▶ [TASK TO COMPLETE]
Which lines have the string "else"? Copy all of them from the entries below.

------------------------------------------------------------------------

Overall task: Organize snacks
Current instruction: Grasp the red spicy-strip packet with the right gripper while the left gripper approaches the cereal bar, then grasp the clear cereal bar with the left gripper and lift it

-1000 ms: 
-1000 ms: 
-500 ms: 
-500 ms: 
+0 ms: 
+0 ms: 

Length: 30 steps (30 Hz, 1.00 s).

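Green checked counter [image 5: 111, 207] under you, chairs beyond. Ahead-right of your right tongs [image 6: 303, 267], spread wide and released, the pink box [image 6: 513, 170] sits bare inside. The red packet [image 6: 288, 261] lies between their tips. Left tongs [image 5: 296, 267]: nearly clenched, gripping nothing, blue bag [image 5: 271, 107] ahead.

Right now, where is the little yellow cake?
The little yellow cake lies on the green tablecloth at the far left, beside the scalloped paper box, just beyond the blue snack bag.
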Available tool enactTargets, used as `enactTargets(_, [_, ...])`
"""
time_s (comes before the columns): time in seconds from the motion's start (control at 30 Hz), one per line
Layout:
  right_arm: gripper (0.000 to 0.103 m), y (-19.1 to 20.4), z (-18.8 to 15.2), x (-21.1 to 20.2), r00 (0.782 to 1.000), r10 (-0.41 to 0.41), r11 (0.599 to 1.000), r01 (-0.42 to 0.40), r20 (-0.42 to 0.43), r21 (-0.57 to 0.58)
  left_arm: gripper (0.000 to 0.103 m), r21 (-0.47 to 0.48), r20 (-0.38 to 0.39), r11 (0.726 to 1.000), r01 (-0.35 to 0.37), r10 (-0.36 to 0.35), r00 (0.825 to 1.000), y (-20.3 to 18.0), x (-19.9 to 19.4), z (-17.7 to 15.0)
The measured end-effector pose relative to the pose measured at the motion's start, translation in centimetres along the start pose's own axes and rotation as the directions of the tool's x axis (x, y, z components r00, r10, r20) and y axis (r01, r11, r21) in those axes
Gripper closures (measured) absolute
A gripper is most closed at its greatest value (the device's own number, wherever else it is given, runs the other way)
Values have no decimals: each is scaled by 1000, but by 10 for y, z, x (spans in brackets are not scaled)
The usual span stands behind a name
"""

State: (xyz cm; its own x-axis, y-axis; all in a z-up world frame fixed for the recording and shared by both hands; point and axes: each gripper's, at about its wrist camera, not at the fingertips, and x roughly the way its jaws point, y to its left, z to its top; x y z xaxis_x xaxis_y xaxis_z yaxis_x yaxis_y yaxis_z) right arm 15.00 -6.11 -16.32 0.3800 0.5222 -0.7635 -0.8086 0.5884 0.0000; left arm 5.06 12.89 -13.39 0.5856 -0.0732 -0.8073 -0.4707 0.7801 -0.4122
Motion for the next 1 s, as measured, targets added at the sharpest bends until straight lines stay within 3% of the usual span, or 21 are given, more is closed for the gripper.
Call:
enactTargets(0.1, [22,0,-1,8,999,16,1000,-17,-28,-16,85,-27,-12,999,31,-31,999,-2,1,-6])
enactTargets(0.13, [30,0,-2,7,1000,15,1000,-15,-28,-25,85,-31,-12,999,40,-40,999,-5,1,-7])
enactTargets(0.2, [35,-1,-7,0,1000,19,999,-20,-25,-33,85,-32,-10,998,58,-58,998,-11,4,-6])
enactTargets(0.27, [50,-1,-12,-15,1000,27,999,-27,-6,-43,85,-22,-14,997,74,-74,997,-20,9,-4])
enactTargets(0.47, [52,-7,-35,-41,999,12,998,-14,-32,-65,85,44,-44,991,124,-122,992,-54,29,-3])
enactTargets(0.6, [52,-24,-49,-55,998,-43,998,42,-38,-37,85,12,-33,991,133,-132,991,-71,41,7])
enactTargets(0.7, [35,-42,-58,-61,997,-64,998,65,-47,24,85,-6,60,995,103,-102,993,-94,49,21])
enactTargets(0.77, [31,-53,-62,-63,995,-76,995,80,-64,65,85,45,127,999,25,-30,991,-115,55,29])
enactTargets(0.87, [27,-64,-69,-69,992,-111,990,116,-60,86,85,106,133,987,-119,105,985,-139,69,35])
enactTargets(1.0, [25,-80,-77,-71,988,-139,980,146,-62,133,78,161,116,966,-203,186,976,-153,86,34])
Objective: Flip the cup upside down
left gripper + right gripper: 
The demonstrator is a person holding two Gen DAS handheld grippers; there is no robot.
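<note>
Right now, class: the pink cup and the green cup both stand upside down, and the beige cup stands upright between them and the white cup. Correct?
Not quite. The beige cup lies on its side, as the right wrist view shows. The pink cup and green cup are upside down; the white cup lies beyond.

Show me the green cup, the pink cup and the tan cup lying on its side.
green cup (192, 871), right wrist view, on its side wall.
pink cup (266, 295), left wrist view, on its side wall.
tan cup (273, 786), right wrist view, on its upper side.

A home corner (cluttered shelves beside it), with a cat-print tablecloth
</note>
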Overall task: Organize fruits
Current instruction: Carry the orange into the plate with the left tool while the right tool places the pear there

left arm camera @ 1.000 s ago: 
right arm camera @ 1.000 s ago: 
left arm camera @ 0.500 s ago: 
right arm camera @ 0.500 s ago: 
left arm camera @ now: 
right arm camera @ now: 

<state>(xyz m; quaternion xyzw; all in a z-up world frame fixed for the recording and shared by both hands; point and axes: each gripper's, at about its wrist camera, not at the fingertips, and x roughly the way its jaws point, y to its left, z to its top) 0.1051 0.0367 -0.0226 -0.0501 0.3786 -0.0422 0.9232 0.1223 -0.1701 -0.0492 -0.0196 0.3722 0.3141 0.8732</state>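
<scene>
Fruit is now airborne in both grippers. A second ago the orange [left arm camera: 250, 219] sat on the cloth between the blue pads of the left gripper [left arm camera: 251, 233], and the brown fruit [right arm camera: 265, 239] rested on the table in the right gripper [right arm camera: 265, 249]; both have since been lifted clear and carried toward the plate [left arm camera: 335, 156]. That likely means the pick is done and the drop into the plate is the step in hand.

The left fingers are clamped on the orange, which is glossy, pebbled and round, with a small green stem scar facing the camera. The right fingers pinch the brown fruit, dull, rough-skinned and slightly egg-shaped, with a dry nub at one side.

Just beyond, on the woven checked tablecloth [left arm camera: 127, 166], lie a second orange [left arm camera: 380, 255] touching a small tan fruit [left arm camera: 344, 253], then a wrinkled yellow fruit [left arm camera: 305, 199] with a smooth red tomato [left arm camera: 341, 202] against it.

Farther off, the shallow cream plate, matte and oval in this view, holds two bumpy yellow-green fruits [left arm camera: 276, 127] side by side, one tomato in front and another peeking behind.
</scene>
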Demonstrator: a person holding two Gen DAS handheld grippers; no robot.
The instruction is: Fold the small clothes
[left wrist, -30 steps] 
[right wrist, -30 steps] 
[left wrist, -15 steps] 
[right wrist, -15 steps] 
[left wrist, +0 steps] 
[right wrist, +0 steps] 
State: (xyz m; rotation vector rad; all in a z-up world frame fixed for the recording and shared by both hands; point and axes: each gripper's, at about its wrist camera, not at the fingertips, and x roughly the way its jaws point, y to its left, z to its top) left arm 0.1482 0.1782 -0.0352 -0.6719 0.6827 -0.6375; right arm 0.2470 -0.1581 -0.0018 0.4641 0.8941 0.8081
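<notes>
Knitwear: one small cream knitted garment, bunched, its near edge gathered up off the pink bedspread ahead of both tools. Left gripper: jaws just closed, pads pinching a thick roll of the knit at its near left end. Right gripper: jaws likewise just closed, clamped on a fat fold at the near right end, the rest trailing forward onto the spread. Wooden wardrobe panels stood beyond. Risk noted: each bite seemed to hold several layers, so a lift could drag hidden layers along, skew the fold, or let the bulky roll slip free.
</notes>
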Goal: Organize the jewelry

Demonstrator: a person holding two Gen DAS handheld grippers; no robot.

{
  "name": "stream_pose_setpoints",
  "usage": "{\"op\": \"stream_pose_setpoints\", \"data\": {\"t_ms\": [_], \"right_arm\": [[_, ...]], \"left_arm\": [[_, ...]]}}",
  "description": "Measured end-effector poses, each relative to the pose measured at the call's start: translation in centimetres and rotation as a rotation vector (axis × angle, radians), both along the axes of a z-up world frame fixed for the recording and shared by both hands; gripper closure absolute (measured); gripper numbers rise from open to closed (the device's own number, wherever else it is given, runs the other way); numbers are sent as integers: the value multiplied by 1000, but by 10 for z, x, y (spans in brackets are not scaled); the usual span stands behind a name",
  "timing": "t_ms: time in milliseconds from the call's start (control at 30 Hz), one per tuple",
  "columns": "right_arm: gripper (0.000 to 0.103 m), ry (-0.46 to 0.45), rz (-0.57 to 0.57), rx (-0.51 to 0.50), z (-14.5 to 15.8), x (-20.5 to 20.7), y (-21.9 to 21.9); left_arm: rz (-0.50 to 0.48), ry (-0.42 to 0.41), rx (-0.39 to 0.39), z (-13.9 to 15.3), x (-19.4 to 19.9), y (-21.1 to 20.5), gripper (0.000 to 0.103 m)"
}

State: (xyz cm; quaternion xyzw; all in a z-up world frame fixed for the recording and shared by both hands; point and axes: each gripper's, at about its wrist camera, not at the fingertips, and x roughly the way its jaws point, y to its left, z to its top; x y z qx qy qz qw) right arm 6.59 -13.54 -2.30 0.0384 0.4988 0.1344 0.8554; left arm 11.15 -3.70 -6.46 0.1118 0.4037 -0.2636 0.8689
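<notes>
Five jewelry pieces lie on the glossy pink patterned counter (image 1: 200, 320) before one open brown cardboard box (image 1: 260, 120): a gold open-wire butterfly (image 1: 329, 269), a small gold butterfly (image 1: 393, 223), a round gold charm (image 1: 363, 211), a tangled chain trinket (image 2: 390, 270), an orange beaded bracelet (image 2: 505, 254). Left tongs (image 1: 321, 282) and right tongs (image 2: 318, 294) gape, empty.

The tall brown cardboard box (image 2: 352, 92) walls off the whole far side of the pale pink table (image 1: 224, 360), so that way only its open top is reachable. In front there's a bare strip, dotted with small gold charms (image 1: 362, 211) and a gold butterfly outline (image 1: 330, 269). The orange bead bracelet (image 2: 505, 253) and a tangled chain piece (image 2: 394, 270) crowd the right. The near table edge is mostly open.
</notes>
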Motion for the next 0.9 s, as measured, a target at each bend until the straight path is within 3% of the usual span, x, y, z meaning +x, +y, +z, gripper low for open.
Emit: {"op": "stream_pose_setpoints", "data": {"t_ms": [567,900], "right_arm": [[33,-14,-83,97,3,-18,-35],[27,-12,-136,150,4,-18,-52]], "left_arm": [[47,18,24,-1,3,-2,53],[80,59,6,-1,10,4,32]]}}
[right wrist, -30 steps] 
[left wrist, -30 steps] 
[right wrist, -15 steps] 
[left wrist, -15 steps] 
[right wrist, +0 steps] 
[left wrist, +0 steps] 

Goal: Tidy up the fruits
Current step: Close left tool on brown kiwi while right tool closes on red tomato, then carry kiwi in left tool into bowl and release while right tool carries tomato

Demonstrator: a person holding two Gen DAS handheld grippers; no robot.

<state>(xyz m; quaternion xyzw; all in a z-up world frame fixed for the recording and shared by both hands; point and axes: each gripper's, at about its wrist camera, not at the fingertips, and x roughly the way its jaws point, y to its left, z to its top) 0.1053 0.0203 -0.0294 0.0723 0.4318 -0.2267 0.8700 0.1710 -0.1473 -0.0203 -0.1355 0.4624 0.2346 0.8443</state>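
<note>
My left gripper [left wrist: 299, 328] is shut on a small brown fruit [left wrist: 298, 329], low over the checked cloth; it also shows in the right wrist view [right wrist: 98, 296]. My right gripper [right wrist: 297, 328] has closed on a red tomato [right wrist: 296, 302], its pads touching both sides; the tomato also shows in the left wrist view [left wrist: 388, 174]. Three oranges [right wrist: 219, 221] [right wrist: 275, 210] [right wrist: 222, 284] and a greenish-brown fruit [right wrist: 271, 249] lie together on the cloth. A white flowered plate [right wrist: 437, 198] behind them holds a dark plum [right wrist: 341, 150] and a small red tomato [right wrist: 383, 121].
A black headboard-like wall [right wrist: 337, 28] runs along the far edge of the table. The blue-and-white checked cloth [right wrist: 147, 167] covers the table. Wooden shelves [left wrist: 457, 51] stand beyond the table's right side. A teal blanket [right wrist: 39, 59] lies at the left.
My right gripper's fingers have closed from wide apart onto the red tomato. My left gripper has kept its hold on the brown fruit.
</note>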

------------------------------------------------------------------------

▶ [RESPONSE]
A gripper is most closed at its greatest value (the device's own number, wherever else it is given, runs the other way)
  "description": "Measured end-effector poses, each relative to the pose measured at the call's start: translation in centimetres and rotation as a rotation vector (axis × angle, radians), both along the axes of a z-up world frame fixed for the recording and shared by both hands; gripper closure absolute (measured); gripper numbers rise from open to closed (the device's own number, wherever else it is given, runs the other way); numbers are sent as integers: the value multiplied by 1000, but by 10 for z, x, y (spans in brackets are not scaled); the usual span stands behind a name",

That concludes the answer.